◆ Exercise objective ◆
Go over the material below and report every line that contains the word "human".

◆ Data section ◆

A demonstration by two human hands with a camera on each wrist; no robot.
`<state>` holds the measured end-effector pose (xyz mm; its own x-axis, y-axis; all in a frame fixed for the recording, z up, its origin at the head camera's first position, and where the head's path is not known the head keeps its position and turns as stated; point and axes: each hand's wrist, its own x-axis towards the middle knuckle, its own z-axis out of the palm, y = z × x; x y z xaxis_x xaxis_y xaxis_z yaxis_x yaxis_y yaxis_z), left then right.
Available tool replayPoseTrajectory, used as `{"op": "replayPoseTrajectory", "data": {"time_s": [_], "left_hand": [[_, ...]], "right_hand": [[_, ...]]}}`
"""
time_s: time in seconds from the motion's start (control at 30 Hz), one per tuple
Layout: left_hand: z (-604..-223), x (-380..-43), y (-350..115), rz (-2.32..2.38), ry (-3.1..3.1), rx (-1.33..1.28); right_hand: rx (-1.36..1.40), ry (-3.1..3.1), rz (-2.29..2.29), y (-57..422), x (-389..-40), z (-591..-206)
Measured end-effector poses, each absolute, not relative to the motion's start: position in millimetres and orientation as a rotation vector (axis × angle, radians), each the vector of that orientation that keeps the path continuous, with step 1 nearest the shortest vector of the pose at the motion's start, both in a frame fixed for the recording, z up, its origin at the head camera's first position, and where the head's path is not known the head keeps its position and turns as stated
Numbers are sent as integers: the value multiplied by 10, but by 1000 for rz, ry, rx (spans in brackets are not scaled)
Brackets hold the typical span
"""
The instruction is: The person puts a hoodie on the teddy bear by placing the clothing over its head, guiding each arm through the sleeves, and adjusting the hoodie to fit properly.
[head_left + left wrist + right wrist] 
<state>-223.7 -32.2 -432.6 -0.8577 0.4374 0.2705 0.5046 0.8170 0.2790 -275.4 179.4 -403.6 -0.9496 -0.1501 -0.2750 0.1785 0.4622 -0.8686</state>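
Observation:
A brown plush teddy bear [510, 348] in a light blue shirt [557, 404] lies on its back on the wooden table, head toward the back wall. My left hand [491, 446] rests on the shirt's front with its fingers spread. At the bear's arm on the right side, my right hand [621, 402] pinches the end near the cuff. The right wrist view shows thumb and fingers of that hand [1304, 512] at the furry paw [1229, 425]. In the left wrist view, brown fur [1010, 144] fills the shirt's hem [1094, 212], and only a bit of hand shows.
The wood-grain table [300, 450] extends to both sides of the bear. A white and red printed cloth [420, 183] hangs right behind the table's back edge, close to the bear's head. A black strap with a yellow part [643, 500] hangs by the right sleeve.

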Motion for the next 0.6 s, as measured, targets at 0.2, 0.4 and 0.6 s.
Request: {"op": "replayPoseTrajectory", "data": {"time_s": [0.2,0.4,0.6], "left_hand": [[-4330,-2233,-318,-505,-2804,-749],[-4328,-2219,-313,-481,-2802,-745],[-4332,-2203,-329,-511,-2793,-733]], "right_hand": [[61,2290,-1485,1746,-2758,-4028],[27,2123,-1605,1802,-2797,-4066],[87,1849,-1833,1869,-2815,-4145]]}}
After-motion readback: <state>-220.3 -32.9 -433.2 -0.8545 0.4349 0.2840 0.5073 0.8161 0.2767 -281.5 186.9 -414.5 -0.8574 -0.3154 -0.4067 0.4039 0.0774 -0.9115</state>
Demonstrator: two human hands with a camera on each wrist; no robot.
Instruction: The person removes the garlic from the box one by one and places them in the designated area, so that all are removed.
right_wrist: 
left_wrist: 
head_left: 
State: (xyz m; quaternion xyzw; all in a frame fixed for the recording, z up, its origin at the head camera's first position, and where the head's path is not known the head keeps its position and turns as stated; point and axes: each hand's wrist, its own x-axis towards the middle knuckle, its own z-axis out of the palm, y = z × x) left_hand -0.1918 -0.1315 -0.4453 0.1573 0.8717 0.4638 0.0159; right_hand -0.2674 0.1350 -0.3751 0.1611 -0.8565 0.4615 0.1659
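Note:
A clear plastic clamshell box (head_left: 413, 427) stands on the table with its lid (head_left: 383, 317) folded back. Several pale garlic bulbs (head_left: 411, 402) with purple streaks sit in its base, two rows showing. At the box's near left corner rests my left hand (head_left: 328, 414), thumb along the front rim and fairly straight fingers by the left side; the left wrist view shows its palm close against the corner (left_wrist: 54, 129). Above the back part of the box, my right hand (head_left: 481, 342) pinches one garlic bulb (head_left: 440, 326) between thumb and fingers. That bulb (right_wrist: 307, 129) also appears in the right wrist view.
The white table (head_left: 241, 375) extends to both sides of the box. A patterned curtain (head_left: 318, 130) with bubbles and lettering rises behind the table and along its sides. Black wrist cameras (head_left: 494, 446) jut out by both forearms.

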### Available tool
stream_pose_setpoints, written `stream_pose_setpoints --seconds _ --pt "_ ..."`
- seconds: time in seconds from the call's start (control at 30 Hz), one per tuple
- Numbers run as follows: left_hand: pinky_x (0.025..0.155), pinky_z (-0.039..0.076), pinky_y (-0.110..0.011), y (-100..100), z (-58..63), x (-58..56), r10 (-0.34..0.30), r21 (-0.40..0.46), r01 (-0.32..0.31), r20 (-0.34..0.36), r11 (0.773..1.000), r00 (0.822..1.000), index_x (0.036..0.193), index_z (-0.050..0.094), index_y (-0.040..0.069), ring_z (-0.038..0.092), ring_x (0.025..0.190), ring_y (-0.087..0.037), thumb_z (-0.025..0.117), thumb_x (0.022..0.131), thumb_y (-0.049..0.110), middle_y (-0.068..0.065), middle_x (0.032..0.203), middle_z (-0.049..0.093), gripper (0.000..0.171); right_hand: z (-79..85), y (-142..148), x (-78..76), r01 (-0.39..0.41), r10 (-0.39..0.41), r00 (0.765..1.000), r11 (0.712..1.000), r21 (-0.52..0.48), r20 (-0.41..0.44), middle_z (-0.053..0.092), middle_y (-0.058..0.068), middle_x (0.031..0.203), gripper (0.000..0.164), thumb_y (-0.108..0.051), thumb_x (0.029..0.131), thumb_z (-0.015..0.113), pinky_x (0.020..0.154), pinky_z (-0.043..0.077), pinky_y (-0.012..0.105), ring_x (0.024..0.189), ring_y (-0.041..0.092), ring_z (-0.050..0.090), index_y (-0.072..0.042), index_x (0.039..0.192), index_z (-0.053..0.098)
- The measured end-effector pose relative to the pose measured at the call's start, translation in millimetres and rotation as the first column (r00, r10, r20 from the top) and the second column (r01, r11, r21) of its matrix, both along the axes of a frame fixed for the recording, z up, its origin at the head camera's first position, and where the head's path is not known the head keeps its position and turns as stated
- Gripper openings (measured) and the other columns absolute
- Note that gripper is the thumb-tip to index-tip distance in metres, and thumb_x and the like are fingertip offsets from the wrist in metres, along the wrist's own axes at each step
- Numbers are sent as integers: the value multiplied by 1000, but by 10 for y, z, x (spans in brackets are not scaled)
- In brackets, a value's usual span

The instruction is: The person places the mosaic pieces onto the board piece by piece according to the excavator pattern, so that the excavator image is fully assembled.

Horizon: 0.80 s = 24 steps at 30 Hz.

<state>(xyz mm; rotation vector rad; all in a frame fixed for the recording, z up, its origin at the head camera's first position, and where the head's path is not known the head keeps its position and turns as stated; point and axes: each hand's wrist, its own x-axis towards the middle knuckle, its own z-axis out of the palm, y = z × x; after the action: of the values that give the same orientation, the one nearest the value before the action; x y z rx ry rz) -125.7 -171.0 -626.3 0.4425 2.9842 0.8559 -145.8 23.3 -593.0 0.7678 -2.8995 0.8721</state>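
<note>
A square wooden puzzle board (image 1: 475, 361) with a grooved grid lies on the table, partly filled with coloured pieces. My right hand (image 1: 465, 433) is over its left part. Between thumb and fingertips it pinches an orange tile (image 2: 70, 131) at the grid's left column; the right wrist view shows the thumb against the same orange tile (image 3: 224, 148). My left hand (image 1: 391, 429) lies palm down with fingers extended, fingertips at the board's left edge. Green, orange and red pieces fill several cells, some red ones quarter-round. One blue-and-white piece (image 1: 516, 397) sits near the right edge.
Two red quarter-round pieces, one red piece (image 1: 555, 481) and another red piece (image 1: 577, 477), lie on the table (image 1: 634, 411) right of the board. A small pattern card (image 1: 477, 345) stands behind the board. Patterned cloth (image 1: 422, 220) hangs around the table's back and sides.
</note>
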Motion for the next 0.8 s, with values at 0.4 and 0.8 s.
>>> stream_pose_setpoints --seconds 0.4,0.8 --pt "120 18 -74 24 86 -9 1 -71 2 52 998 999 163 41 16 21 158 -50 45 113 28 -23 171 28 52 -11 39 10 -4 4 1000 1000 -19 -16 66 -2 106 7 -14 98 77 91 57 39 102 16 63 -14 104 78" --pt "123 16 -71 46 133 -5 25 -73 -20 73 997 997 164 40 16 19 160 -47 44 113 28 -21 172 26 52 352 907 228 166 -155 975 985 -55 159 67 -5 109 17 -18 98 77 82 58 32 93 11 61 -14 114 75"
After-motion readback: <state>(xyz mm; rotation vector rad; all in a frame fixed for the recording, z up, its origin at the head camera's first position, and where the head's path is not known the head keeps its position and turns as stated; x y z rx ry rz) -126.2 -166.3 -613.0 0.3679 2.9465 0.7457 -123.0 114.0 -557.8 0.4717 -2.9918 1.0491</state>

◆ Task output ◆
A demonstration by two human hands with a camera on each wrist; no robot.
Demonstrator: two human hands with a camera on each wrist; no robot.

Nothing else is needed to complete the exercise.